Comunicato CGIL Funzione Pubblica Roma e Lazio

Da anni denunciamo lo stato drammatico in cui versa la dotazione di automezzi di soccorso del Comando provinciale dei Vigili del Fuoco di Roma. E, tolto l’interesse per il Corpo e per i suoi uomini nei momenti di emergenza, da anni i problemi restano sepolti nel silenzio.
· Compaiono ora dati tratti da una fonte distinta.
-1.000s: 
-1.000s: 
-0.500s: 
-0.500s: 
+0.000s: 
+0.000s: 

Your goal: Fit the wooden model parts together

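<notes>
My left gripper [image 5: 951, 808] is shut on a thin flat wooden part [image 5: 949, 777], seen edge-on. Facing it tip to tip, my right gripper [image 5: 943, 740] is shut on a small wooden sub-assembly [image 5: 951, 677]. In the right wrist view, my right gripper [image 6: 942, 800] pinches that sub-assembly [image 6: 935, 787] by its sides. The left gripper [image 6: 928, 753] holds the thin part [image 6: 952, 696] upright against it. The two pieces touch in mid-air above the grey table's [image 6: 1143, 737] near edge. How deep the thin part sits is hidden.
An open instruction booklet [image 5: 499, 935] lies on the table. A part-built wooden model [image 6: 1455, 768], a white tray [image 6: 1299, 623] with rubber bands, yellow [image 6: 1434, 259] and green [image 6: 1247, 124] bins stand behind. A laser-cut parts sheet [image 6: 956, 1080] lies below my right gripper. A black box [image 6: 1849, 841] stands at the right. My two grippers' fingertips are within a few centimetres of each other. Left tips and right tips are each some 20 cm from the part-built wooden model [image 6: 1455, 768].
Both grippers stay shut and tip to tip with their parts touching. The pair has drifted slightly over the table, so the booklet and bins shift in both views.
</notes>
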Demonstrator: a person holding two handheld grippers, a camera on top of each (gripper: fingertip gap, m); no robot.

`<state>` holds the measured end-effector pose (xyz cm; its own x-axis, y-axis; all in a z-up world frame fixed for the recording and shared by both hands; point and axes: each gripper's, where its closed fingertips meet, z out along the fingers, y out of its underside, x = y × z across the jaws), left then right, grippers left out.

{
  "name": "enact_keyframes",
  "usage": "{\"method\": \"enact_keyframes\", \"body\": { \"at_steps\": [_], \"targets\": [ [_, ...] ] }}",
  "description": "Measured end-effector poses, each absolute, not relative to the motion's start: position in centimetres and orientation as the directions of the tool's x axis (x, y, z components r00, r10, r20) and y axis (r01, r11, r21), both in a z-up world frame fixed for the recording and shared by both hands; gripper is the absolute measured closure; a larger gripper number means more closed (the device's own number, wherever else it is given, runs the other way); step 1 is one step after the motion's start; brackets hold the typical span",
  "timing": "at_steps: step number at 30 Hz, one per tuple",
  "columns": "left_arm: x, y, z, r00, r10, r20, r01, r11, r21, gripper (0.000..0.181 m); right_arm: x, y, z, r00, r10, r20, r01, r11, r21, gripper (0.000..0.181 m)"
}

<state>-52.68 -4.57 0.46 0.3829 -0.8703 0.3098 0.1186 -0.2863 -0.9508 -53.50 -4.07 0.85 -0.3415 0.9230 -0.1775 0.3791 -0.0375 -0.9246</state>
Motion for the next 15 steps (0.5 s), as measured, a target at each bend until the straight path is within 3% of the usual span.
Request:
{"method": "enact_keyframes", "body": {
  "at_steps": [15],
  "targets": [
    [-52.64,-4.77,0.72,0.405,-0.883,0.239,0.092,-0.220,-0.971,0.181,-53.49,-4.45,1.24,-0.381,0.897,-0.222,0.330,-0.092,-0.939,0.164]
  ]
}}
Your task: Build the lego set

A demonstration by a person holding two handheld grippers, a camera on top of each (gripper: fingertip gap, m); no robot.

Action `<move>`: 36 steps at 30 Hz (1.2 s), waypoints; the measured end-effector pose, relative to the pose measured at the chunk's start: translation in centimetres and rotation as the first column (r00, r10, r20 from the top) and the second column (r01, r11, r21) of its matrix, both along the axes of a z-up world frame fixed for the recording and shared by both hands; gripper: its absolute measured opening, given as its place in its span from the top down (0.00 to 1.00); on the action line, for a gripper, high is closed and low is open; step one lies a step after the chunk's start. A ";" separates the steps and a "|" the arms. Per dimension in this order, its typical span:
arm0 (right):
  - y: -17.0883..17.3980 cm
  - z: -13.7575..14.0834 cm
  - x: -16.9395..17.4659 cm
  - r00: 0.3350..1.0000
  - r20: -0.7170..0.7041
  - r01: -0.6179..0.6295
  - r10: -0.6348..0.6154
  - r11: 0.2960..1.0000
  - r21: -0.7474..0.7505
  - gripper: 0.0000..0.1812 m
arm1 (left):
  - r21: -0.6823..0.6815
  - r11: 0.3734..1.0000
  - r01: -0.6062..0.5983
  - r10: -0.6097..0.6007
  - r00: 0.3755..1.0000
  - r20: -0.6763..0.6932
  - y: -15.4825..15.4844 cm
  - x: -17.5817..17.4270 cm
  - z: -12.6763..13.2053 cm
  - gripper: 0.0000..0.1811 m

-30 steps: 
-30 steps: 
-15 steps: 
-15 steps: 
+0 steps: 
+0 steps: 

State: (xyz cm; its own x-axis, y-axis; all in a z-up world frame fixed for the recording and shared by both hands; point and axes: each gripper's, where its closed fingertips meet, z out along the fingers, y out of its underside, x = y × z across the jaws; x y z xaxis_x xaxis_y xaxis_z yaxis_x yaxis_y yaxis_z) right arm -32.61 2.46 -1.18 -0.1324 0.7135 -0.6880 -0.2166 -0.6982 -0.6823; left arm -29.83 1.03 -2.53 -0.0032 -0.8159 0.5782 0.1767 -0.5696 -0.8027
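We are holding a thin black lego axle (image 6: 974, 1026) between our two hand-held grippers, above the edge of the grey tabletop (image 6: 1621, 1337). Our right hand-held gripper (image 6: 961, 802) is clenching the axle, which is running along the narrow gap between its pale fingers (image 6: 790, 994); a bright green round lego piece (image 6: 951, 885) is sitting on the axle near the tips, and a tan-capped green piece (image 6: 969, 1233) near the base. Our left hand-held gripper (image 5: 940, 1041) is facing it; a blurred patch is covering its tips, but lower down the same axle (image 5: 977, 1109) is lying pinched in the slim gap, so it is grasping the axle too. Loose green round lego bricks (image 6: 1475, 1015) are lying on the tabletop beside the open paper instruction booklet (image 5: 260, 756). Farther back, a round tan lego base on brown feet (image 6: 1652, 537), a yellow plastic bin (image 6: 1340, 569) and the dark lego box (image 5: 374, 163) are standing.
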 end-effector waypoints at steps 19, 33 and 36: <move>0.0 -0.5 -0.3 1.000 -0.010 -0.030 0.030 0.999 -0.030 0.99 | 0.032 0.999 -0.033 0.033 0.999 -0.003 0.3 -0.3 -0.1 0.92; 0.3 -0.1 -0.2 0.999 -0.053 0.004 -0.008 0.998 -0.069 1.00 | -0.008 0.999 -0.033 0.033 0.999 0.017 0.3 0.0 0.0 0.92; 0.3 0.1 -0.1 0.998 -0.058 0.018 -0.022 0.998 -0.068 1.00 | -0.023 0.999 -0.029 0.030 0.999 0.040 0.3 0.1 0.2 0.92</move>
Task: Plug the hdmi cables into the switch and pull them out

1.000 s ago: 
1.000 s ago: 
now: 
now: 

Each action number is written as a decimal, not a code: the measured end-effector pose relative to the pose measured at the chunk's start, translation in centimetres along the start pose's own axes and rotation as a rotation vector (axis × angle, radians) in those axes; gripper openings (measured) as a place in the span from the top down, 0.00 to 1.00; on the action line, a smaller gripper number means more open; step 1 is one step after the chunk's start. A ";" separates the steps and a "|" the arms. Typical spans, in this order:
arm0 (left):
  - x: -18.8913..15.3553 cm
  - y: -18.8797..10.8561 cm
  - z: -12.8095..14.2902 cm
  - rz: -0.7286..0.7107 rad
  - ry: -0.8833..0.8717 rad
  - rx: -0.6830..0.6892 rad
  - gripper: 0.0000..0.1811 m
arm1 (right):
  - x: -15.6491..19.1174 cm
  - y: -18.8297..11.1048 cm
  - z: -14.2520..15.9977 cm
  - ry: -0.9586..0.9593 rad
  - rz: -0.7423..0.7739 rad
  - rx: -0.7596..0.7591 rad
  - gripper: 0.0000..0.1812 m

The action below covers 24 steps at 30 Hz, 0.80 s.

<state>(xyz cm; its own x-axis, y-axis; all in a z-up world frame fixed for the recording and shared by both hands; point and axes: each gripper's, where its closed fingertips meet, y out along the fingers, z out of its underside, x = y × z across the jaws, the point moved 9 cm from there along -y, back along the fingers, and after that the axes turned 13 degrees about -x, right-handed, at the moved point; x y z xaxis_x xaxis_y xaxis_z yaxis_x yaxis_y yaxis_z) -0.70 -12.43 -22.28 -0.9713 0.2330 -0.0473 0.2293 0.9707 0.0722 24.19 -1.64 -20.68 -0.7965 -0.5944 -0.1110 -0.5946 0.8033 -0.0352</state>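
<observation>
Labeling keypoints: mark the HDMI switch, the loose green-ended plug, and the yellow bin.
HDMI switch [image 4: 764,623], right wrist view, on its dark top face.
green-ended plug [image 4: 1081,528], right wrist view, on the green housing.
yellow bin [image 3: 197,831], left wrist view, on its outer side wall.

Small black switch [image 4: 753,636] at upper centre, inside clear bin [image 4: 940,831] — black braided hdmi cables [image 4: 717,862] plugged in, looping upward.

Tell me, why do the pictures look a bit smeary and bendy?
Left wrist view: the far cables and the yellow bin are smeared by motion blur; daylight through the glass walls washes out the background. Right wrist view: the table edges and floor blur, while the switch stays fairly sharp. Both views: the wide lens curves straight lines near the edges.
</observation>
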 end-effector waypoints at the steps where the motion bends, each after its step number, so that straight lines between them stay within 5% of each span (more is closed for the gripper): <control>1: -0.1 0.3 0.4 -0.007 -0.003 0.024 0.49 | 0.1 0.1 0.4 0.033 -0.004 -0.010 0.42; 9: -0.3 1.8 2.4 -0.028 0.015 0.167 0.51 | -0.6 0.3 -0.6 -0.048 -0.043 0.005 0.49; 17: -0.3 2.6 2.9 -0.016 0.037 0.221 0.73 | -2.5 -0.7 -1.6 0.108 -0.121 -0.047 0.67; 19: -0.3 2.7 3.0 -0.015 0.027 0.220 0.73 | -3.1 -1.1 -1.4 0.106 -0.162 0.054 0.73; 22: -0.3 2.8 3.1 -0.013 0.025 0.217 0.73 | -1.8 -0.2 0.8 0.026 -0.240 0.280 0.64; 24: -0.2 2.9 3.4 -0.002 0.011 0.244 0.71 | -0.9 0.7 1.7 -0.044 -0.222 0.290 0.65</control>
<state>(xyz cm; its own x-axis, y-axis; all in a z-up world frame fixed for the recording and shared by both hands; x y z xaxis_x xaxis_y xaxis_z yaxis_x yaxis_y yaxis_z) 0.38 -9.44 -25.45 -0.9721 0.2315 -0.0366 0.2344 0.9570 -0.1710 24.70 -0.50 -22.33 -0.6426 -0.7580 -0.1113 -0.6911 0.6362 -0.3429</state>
Il 50% delle 58 autopompe è costantemente fuori servizio, mentre il restante parco macchine, con una età media prossima ai 20 anni, non garantisce un’adeguata copertura per i 24 distaccamenti sul territorio provinciale. Grave anche la situazione delle autoscale, 2 sole disponibili per l’intera area metropolitana, inclusi diversi comuni della Città Metropolitana di Roma Capitale, a fronte delle 5 previste. Quei territori aspettano circa un’ora per un intervento di soccorso nei piani alti degli edifici.

La situazione in prospettiva è ancor più preoccupante, viste le competenze assegnate ai Vigili del Fuoco a seguito della soppressione del Corpo Forestale dello Stato, competenze alle quali non sono corrisposte altrettante risorse logistiche, strumentali e umane.

I tagli forsennati e gli effetti negativi della riforma del Corpo, che ha esasperato la parte burocratica, hanno già peggiorato la qualità del lavoro dei pompieri e, va da sé, rischiano di avere ricadute ancor più pesanti sui cittadini.